My approach to this infographic is centered around one primary message: how to train for a marathon. This is represented by three pivotal themes: the training schedule, the expected distances to plan for, and cross-training considerations. In order to emphasize these three themes, I decided to select graphical forms that aligned with the message portrayal of these themes most clearly.

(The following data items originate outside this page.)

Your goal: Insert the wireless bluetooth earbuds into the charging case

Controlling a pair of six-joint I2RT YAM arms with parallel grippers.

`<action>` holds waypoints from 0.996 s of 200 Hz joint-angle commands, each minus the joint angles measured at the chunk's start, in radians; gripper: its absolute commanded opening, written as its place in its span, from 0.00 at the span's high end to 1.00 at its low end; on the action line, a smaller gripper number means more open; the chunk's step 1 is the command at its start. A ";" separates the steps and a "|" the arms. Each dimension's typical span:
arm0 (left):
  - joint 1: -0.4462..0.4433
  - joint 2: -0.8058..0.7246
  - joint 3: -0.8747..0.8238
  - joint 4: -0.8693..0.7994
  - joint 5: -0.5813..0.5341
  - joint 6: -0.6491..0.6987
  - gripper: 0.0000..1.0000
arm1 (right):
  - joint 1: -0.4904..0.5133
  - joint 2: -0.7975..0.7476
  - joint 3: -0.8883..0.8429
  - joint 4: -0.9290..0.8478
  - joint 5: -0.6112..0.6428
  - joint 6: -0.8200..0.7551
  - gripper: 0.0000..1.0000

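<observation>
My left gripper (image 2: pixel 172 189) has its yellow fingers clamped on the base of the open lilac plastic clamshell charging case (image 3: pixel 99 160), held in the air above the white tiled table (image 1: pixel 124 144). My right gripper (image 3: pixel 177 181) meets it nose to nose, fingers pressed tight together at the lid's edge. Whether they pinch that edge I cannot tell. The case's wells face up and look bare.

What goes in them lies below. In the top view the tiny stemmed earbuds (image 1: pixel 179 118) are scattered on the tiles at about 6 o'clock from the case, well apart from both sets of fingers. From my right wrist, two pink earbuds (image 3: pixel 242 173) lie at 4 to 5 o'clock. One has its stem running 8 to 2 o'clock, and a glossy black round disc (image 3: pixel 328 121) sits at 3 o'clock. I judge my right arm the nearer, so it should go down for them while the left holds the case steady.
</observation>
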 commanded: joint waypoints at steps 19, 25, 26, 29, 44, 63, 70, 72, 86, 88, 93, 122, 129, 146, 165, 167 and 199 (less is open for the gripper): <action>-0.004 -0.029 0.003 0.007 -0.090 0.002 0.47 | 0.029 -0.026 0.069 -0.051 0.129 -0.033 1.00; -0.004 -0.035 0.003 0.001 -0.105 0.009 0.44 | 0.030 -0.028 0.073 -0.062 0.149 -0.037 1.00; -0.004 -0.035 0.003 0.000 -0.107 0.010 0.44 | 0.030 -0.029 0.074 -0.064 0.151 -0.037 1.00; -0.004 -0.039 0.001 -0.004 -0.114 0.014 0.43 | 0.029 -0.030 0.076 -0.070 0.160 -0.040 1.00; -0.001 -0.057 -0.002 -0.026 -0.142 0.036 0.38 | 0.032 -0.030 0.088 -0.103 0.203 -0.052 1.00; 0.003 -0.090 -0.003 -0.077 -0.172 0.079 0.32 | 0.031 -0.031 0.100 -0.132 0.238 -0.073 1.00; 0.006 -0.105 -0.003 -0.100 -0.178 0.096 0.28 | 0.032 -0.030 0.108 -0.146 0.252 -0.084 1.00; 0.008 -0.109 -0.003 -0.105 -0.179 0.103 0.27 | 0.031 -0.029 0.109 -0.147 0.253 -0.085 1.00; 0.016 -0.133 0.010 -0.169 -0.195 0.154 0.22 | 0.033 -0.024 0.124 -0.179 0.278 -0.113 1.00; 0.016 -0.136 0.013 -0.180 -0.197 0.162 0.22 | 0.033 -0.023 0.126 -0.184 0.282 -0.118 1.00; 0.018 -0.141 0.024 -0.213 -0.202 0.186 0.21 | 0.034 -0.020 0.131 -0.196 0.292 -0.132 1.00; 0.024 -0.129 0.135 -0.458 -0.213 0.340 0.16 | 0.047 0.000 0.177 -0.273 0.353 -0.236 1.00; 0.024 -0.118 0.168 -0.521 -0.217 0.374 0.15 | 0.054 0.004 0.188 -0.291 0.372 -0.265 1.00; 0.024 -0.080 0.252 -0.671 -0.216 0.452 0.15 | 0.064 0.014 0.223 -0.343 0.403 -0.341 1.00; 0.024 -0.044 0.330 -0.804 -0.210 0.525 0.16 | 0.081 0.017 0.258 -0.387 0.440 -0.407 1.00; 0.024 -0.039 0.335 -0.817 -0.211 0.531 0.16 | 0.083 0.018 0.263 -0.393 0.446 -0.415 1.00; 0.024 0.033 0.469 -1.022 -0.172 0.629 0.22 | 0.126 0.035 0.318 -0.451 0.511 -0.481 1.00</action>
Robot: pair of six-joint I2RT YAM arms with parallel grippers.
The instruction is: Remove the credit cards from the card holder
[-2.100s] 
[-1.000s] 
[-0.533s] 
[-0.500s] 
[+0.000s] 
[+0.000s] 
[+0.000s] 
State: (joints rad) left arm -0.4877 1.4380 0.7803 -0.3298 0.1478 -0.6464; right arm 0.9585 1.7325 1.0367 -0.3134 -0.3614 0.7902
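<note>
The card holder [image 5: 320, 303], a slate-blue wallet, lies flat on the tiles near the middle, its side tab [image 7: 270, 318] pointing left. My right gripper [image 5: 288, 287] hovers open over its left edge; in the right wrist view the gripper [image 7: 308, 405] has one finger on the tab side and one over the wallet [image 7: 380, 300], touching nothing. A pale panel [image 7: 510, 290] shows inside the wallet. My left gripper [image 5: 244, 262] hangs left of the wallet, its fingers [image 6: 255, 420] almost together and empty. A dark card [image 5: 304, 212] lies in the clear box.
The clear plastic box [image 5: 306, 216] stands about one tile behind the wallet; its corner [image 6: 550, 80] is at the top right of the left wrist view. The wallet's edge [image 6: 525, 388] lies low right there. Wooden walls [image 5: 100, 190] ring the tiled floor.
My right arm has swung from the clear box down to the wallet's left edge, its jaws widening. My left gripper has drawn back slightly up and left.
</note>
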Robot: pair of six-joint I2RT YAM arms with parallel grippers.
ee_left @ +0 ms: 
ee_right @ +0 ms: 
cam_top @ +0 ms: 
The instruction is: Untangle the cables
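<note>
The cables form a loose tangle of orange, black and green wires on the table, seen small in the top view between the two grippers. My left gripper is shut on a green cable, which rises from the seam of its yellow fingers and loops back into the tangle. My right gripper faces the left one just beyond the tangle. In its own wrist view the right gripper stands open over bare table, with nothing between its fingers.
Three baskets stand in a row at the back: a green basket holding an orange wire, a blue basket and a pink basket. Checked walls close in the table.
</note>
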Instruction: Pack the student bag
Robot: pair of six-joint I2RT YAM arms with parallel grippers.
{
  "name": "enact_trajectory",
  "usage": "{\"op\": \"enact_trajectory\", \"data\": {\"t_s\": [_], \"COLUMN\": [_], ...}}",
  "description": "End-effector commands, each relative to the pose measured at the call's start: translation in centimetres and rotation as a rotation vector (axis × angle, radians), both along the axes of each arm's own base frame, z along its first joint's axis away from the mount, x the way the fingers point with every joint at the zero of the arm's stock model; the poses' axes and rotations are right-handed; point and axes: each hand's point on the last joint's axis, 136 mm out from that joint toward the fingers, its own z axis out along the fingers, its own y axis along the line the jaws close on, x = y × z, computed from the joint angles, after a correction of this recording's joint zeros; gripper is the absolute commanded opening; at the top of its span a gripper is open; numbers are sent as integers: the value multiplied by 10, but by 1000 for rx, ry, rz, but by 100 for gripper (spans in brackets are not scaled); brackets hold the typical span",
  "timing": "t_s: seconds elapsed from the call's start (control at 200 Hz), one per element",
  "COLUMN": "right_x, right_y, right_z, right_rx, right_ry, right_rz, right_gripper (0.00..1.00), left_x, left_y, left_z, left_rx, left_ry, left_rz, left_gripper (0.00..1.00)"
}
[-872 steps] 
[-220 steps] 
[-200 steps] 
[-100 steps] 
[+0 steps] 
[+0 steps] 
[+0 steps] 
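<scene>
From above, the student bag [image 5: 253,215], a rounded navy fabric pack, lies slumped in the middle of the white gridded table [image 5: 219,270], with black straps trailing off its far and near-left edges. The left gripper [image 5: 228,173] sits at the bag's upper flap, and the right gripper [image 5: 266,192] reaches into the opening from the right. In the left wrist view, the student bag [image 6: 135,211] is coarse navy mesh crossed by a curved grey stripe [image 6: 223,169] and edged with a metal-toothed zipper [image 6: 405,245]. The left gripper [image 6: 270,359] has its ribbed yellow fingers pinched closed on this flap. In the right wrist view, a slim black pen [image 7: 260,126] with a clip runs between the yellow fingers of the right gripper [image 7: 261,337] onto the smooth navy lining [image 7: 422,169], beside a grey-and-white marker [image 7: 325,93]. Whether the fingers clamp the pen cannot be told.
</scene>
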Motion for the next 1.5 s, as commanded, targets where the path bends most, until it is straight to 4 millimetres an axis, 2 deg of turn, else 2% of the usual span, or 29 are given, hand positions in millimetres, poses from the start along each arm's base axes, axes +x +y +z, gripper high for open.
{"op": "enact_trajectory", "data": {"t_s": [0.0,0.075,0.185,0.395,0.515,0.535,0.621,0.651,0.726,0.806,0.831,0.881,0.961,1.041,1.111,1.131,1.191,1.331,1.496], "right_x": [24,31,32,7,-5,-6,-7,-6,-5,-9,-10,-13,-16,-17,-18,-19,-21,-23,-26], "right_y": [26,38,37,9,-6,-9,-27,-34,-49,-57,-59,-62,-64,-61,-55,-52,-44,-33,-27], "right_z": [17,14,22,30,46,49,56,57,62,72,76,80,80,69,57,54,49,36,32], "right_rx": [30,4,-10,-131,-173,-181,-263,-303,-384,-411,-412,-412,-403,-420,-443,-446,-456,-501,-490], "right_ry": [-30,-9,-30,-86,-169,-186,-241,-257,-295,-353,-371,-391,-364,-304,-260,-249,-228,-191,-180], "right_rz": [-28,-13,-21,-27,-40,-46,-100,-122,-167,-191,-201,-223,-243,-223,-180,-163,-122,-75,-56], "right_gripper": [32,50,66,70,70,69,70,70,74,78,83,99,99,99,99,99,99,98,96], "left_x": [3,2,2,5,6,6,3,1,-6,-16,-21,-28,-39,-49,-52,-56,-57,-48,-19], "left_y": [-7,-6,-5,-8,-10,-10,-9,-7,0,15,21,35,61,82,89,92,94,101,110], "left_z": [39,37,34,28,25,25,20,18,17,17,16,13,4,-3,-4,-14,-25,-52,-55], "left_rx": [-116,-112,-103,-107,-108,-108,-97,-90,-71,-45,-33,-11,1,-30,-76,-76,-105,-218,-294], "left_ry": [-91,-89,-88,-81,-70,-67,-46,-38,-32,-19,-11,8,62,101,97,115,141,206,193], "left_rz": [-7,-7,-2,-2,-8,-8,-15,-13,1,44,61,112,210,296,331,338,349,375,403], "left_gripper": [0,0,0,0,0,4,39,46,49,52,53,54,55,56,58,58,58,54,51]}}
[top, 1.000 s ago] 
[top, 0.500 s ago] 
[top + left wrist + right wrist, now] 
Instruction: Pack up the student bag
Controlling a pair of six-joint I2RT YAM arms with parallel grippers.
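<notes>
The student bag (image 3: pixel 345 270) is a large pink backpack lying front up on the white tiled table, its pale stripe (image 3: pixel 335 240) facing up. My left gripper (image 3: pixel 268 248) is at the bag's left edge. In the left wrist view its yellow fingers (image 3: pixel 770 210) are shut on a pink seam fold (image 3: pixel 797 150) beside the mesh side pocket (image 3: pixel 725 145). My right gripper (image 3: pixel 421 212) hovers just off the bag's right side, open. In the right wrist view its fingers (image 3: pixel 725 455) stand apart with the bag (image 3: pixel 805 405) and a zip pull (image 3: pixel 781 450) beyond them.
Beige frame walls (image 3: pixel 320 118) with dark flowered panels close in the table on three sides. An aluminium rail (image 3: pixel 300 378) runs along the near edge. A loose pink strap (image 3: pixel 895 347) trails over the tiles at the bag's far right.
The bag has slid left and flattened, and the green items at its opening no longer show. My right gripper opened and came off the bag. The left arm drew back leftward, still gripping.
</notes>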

By breaking up my infographic into three parts, I wanted the information to be digestible and catch the reader at each section. To do this, I started with the calendar in the top third since this is likely the most pivotal information that a person training for a marathon will need. Then, the middle third highlights some high level weekly distances and includes specific outlier events within my data. The last third focuses on other complementary information for the individual who is training and if they are to consider cross-training in their larger marathon goals. This information is at the bottom because it is the least crucial/important when designing a marathon training plan. The approach to the training schedule was in the graphical form of a tile-like calendar. I chose this form because I wanted to clearly show peak days of the week with color that is easy to interpret. In this calendar, I am able to easily show that Thursdays, Fridays, and Sundays had the longest mile days, and Wednesdays and Saturdays typically had the least. This is a helpful way to inform someone training which days they can expect to have longer runs, shorter runs, and rest days.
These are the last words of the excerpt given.